Albanian government officials say today's report in The Sun is completely untrue
News reports that UK will open offshore asylum seeker processing centre in Albania are dismissed as ‘fake news’ and ‘absolutely untrue’
03 October 2021
An article in The Sun today indicating that Albania will be hosting an offshore processing centre for asylum seekers entering the UK has been dismissed by Albanian government officials as being absolutely false.
The Sun reported that asylum seekers crossing the Channel in small boats and entering the UK without permission would be flown to an offshore hub in Albania where their claims would be processed.
According to the article, the UK and Albania are "close to striking a deal" on the processing centre. An unnamed "insider" told The Sun: "The Home Secretary has made it clear she wants this to happen. Negotiations are at a technical stage. We are now down to the fine details such as precise location and numbers."
Albanian government officials said, however, that The Sun's report was completely untrue.
Olta Xhaçka, Albania's Minister for Europe and Foreign Affairs, posted on Twitter: "So embarrassing the fake news spreading in the British media about an 'offshore hub in the Balkans' namely in Albania to 'detain migrants crossing Channel from France'. Albania will proudly host 4000 afghan refugees based on its good will, but will never be a hub of anti-immigration policies of bigger and richer countries. We have instructed our Embassy in the UK to demand the retraction of this fake news."
The Albanian Prime Minister's Director of Communications, Endri Fuga, had earlier taken to Twitter to dismiss the report in The Sun as being "absolutely untrue".
The UK's new Nationality and Borders Bill proposes legislation to allow asylum seekers to be removed from the UK to a third country whilst their asylum claim is pending. Denmark passed similar legislation in June.
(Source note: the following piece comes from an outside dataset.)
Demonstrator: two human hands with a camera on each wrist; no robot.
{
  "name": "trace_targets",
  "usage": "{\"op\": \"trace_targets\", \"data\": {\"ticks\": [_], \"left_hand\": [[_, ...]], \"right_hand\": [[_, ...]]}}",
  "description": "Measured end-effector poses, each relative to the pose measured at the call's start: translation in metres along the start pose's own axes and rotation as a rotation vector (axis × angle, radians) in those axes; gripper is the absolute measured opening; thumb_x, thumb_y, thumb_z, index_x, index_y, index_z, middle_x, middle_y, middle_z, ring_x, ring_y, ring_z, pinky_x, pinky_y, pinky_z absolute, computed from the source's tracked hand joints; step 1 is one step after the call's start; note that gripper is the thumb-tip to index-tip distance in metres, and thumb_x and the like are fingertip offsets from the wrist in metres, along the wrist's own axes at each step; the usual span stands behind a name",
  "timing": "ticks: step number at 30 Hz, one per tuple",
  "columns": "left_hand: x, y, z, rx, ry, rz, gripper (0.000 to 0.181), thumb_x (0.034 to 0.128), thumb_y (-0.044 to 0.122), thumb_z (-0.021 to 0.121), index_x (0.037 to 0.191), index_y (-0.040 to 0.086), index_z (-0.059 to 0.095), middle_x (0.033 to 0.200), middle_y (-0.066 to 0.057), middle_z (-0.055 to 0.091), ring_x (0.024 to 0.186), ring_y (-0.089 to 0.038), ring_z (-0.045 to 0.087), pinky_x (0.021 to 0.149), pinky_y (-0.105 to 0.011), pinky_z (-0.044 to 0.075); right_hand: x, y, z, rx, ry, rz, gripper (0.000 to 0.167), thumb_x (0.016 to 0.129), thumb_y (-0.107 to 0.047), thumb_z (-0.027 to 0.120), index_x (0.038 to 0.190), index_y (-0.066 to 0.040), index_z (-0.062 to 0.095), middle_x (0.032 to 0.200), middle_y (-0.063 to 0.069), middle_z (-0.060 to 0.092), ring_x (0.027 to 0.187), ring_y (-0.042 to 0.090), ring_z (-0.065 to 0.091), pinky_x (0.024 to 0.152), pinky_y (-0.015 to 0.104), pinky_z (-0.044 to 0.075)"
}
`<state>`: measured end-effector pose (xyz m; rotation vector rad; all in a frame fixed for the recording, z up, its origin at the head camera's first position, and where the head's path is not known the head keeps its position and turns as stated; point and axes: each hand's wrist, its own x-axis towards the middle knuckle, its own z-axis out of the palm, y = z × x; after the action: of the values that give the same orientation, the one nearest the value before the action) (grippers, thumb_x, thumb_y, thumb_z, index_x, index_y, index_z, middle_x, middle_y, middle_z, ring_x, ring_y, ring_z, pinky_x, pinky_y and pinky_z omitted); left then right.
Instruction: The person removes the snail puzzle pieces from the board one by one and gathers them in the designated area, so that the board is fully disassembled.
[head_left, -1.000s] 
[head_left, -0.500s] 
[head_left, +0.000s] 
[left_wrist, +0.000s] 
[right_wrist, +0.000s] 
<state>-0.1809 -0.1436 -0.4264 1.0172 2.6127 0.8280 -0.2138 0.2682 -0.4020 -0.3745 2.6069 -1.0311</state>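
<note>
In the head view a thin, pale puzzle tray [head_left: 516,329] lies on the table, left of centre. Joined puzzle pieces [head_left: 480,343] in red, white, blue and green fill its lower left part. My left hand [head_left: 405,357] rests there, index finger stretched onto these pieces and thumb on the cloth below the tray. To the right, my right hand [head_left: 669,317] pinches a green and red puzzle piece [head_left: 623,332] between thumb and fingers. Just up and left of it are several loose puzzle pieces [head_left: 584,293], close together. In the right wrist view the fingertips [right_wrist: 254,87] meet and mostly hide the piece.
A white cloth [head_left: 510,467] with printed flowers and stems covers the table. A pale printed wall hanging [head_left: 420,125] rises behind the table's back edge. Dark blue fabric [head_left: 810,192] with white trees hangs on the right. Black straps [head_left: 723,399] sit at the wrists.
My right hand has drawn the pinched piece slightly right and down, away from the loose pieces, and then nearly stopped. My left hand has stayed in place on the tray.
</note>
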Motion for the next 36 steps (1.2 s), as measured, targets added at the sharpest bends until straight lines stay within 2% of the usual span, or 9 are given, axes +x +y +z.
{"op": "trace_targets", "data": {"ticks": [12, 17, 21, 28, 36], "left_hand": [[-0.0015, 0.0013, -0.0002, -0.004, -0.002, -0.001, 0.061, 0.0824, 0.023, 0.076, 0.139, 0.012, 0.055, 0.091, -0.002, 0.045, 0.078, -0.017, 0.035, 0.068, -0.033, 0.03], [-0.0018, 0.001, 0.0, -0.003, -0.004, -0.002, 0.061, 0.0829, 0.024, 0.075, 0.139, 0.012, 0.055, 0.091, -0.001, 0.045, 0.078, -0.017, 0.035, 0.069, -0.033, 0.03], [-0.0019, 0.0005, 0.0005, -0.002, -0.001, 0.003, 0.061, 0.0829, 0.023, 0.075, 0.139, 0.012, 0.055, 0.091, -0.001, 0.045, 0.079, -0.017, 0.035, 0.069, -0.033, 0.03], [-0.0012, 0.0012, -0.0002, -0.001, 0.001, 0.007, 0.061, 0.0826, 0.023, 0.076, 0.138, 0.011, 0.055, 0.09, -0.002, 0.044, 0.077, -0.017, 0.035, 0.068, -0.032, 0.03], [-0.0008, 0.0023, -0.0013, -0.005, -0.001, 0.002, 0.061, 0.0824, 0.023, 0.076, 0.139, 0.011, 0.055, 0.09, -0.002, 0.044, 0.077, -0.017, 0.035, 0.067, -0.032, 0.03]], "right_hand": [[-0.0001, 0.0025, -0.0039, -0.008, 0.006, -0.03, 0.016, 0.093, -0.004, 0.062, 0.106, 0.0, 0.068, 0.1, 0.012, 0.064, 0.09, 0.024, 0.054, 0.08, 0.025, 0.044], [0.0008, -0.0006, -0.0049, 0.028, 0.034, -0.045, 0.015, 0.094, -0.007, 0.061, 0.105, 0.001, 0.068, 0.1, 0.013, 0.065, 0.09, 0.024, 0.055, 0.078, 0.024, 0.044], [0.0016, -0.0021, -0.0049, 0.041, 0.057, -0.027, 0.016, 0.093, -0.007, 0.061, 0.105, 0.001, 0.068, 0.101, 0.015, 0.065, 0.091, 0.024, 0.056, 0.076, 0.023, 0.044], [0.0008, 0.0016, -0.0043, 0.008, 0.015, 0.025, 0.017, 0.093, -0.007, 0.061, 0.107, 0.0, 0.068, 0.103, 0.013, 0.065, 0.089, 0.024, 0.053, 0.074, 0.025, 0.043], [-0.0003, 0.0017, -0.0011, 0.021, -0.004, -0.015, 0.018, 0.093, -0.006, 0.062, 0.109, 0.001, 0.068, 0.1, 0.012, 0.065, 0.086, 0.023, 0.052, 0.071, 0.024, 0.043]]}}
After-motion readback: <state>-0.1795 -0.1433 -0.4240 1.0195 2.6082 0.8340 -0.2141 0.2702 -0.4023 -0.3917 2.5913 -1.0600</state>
The Times reported in June that the UK had been holding talks with Denmark over setting up a shared overseas centre for processing asylum seekers, with speculation that the centre could be located in Africa.
As we reported on EIN in August, however, the African Union condemned the Danish legislation in the strongest terms possible, saying it amounted to "responsibility and burden shifting" and criticising European attempts to extend border control to African shores as "xenophobic and completely unacceptable".
The United Nations High Commissioner for Refugees (UNHCR) has spoken out strongly against the UK and Denmark's reported plans, but said that it was not expected that the plans would be able to be implemented given the difficulty finding countries willing to be partners.
Paul James Cardwell, Professor of Law at the University of Strathclyde, said on Twitter in June: "[These] ideas are floated fairly regularly (by the UK and the EU) and usually result in rebuttal by any country mentioned as a potential 'host'. Idea quietly dropped and then resurfaces when there is a perceived need to get 'tough' on an invisible minority."